» TASK TO COMPLETE: Work out how many lines of the listing below contain the word "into". Respond with that number only.

» GIVEN INFORMATION:
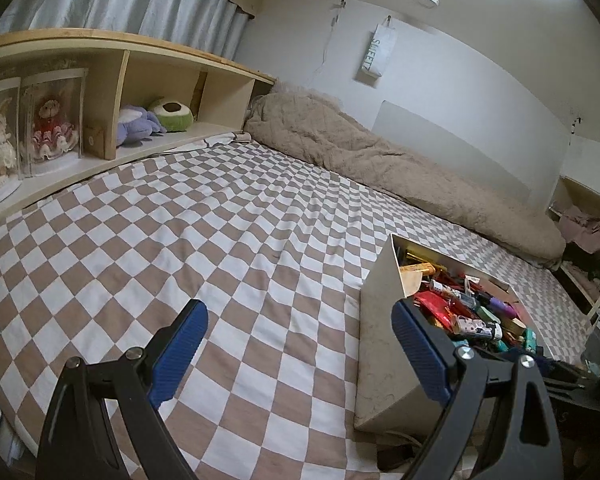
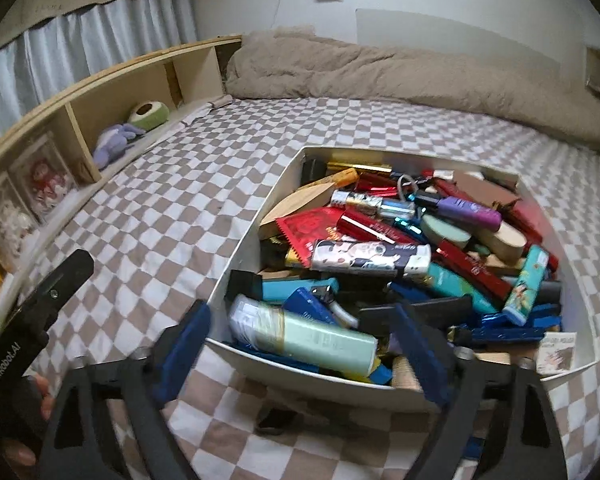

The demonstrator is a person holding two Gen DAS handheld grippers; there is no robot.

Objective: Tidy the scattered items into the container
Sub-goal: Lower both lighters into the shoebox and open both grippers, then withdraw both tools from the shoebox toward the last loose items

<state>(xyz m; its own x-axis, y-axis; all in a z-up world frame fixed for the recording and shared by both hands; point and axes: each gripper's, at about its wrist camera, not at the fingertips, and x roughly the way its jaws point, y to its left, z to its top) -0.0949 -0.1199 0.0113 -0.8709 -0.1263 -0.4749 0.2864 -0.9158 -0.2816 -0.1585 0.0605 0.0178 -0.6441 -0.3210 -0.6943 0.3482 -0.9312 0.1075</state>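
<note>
White rectangular cardboard box (image 2: pixel 256 236) on brown-and-white checked bedsheet (image 1: pixel 220 240), heaped to the rim: pale green tube (image 2: pixel 320 340) at near edge, purple lighter (image 2: pixel 468 208), red foil packets; nothing loose visible on sheet, so nearly done. Left gripper (image 1: pixel 300 344) apart, empty; right gripper (image 2: pixel 304 344) apart over the box, gripping nothing

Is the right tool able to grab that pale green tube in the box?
Probably yes. The right tool hangs open right above the near end of the box, and the pale green tube lies on top of the pile between its fingers, uncovered.
</note>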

» COMPLETED EXERCISE: 2